このままじゃ水川さんはあの胡散臭い笑顔と口の上手さでどこかに飄々と逃げてしまいそうで、俺は何とか自分の方へ引き止めようと必死だった。
「才谷くん、君には悪いことをしたと思ってる。いくら僕が彰人に騙されてたとはいえ、男にあんな事されて気持ち悪いよね、ごめん。罪なら償うよ」
「水川さんが社長に騙されてる云々は分かりませんけど。俺はあの日の事、無かった事になんかしたくありませんから!」
「それってどういう意味? 僕のこと、みんなにバラす? 怒ってるなら謝るから、どうか許してくれないかな」
水川さんの顔が、いつものあざとい表情に戻って俺に謝ってくるのが腹立たしい。
社長に見せるようなこの人の素の顔がもっと見たい。
あの時は『静』の背中しか見えてなかったけど、この人の余裕ぶった顔が崩れるのを見たい。

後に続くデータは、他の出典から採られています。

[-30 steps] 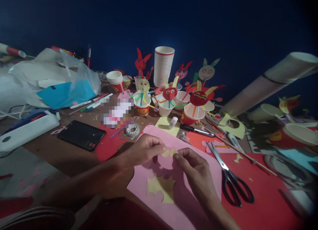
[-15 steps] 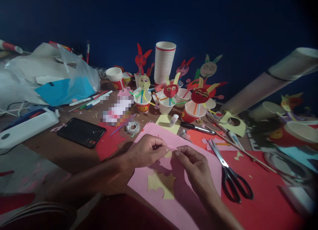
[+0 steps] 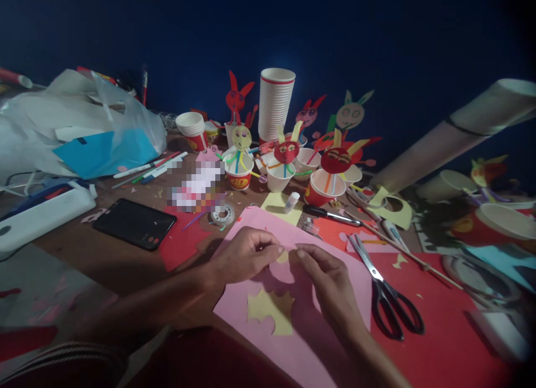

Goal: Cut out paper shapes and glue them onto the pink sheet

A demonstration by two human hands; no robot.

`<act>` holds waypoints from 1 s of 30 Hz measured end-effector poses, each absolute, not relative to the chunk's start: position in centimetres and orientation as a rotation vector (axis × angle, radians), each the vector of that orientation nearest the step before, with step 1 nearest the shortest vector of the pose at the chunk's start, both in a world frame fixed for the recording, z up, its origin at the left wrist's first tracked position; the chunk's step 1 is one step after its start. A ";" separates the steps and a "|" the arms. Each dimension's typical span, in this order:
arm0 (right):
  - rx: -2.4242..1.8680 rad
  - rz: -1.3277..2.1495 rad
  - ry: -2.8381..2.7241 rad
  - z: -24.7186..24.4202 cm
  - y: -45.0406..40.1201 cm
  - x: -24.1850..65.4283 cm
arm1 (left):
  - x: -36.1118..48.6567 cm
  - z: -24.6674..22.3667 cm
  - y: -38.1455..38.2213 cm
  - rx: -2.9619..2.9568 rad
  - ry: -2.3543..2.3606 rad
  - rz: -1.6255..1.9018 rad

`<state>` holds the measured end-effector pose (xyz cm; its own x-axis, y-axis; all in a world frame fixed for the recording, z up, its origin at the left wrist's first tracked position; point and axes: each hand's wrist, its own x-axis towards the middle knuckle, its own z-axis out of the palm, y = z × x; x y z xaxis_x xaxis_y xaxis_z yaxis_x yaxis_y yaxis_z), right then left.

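Observation:
Over a large pink sheet (image 3: 326, 338), my left hand (image 3: 247, 255) and my right hand (image 3: 324, 271) face each other with fingertips pinched. Between them is a small rounded pink paper cutout (image 3: 282, 273), its edges in both pinches. A little yellow paper piece (image 3: 283, 258) shows against the cutout beside my left fingertips; whether it is stuck on I cannot tell. Below the hands, a yellow paper scrap (image 3: 270, 312) with scalloped cut edges lies flat on the sheet. Black-handled scissors (image 3: 383, 287) rest to the right of my right hand, blades slightly apart.
Paper cups with animal-faced figures (image 3: 286, 152) and a tall cup stack (image 3: 276, 103) stand behind the sheet. A glue bottle (image 3: 292, 202), a box cutter (image 3: 330, 215) and a tape roll (image 3: 221, 215) lie nearer. Left are a phone (image 3: 134, 223) and a plastic bag (image 3: 138, 120).
My right fingertips have drawn slightly away from the left ones, and more of the pink cutout shows between them. The whole view has shifted a little.

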<state>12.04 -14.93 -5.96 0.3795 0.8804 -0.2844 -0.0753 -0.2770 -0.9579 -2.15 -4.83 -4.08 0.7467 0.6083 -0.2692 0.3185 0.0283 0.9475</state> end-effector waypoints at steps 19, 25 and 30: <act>-1.461 1.271 -0.589 -6.8 -14.9 11.6 | -2.3 -5.6 -4.7 1.485 0.802 0.309; -1.489 1.265 -0.548 -6.8 -14.9 11.5 | -2.1 -5.1 -4.8 1.377 0.808 0.306; -1.484 1.242 -0.497 -6.8 -15.0 11.5 | -2.2 -5.5 -4.5 1.237 0.816 0.341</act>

今まで男に興味なんか無かったし、元カノだって何人か居た俺は男が好きなんじゃない。
相手が水川さんだからこんなに心が乱されるんだ。
「許すも何も、俺、あの日の水川さんの事が忘れられないんです。だから、無かった事にしないでちゃんと説明してください」
「え……」
「今日、仕事が終わったらこないだのバーで待ってます」
「いや、ちょっと、才谷くん」
「じゃあ、仕事に戻ります」
水川さんの返事を待たず、無言で意味ありげな笑みを浮かべたままの社長に挨拶する事も忘れて早足でその場を去った。
ひしひしと背中に感じる二人からの視線を意識しながら、自分の席に戻るまで何度も深呼吸をして心を落ち着かせるように努力した。